C'est avec un film produit par Harvey Weinstein, magnat déchu d'Hollywood, que Penelope Cruz a gagné son Oscar. Un an après le début du scandale, l'actrice espagnole assure n'avoir jamais été personnellement harcelée par le producteur et avoir tout ignoré de ses agissements.

« Merci Harvey Weinstein », avait lancé Penelope Cruz en cette soirée de 2009, après avoir reçu la récompense de meilleur second rôle féminin dans Vicky Cristina Barcelona, réalisé par Woody Allen, une autre personnalité dans le viseur du mouvement #metoo.

Depuis, Harvey Weinstein a été accusé de sévices sexuels par une centaine de femmes. Il réfute toute ces accusations de harcèlement et agressions mais a été formellement inculpé de viol. Et son entreprise a fait faillite après le scandale qui a éclaté le 5 octobre 2017.

« Harvey était quelqu'un de difficile, nous le savions tous. Nous avons eu des discussions animées, de nature professionnelle, mais je ne me suis jamais retrouvée dans d'autres situations, jamais », a déclaré à l'AFP Penelope Cruz lors d'un entretien téléphonique.

La liste des vedettes accusant Harvey Weinstein d'abus est longue : Angelina Jolie, Gwyneth Paltrow, Rose McGowan, Lea Seydoux, Rosanna Arquette, Cara Delevingne... Salma Hayek aussi, grande amie de Penelope Cruz, accuse ce « monstre » de l'avoir harcelée sexuellement et menacée de violences parce qu'elle le repoussait.

L'actrice espagnole, 44 ans, est tombée des nues en lisant le témoignage de sa « soeur » dans le New York Times, en décembre dernier.

« Tu ne peux pas reprocher à une amie de ne pas te l'avoir dit à ce moment-là », estime aujourd'hui Penelope Cruz.

Lorsque les premières accusations étaient sorties au grand jour, elle s'était dite « étonnée et profondément attristée ». Selon elle, Weinstein s'était toujours montré « respectueux » avec elle et elle n'avait jamais « été témoin d'un tel comportement » de sa part.

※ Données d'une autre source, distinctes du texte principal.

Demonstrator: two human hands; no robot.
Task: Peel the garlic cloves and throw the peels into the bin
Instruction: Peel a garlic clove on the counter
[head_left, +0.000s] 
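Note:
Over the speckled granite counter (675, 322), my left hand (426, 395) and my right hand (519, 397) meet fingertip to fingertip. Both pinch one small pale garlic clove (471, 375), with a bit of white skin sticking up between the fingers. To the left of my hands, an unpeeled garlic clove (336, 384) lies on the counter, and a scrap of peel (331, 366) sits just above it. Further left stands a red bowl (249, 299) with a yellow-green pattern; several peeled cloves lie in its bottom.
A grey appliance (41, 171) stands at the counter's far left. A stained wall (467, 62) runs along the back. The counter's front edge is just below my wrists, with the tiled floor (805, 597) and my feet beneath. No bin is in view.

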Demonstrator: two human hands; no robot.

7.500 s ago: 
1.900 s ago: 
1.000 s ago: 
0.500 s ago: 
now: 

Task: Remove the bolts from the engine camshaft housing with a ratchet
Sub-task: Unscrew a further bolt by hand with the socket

Gare au « lynchage médiatique »

Cela n'empêche pas la protégée d'Almodovar de se montrer solidaire des victimes de harcèlement, celles de Weinstein ou d'autres, car elle insiste sur le fait que le phénomène dépasse de beaucoup le petit milieu du cinéma.

« Je pense que je dois aussi parler au nom des femmes qui ne font pas un métier public. Des femmes de ménage ou des enseignantes, médecins, avocates, des femmes à qui personne ne tend de micro », a-t-elle dit à l'AFP.

« On ne peut pas dire que tout est résolu » mais « ce qui est étalé au grand jour est tellement énorme » que ça marque « le début d'un changement », estime l'actrice, qui prédit « une lutte de longue haleine ».

« Ce n'est pas un conflit des femmes contre les hommes, il faut que les hommes et les femmes combattent ensemble pour obtenir l'égalité », ajoute Penelope Cruz, qui était récemment à Los Angeles pour la promotion du film Escobar, déjà sorti en Europe mais pas encore aux États-Unis.

Elle y joue aux côtés de Javier Bardem, son époux depuis 2010, espagnol et oscarisé tout comme elle. Si l'acteur juge très importants #metoo et les autres mouvements de lutte contre les violences faites aux femmes, il met aussi en garde contre les risques de « lynchage médiatique ».

« Il faut faire attention à ce qu'on fait », a-t-il déclaré à l'AFP. Car lorsqu'une accusation a été portée publiquement, « la personne est considérée comme coupable » sans qu'on lui laisse « l'opportunité de protester de son innocence ».

« Je pense qu'à présent, les gens, aussi bien les hommes que les femmes, sont beaucoup plus conscients » des problèmes de harcèlement, se réjouit Javier Bardem. Il reconnaît toutefois qu'« un long chemin reste à parcourir ».

Lui aussi a gagné son Oscar grâce à un film produit par Harvey Weinstein, No Country for Old Men, des frères Cohen, un an avant son épouse.